Es así como en medio de una tensa calma entre los enfrentamientos entre ciudadanos y policía, Colombia recibe el informe de la CIDH que se pronuncia respecto de la gravísima situación de derechos humanos en el país. Ante esto es preocupante la reacción del gobierno que no solo rechaza los hallazgos, sino que los descalifica acercando a nuestro país a los regímenes militaristas que paradójicamente han servido como referentes para construir el discurso que justifica la guerra como medio de relación. La forma en que el gobierno colombiano descalifica al sistema internacional de los derechos humanos demuestra que confía lo suficiente en su sistema interno para que éste mantenga de alguna manera, inalterado el status quo. A nivel interno, nos encontramos con una primera línea que permanece firme en sus demandas, pero que se encuentra disminuida por carecer de un peso económico y político que pueda mover estructuras estatales tan asentadas.

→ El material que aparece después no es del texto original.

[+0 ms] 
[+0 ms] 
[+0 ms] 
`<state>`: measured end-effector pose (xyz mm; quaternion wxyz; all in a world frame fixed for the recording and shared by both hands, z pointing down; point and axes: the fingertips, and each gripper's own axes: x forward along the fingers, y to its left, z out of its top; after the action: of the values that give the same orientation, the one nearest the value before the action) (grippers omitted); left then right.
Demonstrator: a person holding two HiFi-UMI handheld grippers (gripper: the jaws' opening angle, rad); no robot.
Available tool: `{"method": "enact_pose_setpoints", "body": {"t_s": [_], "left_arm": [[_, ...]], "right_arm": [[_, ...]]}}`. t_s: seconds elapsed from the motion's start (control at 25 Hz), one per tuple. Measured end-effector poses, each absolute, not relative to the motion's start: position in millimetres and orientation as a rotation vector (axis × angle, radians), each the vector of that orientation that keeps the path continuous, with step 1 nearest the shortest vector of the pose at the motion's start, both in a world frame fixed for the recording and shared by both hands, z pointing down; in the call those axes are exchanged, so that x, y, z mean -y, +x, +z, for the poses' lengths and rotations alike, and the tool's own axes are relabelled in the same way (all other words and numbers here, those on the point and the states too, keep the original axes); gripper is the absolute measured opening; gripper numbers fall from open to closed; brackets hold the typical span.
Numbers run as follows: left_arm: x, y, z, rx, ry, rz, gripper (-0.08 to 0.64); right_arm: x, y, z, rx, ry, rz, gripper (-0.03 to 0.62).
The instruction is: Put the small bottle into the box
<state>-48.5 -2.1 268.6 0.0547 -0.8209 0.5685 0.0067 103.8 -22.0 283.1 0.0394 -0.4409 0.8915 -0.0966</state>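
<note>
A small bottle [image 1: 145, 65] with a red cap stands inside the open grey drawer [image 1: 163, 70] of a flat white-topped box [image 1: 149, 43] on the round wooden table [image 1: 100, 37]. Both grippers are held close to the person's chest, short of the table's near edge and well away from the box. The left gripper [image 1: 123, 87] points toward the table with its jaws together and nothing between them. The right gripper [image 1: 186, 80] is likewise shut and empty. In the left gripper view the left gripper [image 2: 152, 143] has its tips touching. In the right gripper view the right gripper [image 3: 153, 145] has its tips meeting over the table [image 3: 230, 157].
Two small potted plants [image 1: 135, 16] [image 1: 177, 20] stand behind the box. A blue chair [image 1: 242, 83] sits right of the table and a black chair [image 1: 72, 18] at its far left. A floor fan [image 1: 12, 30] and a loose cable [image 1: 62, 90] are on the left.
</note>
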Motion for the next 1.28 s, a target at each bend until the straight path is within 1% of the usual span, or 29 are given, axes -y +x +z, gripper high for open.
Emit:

La oportunidad de hacer cambios sustanciales al modelo de país sigue pendiente, la dificultad de plasmar las demandas sociales con la solidez y cohesión que exigían, diluyó las peticiones y permitió que el debilitado presidente, con anuncios tibios de reformas a la policía y proyectos de ley, parezca gestionarlas. En este contexto, el riesgo de las estrategias de la primera línea de acudir a bloqueos y al vandalismo sirvieron para la reafirmación de la política de seguridad del oficialismo y consecuentemente, para la división entre la gente de bien y el resto de ciudadanos. Colombia tiene una tarea pendiente de alcanzar un proyecto de Estado democrático, incluyente y garante de los derechos humanos y la única vía factible para iniciar ese tránsito son las urnas.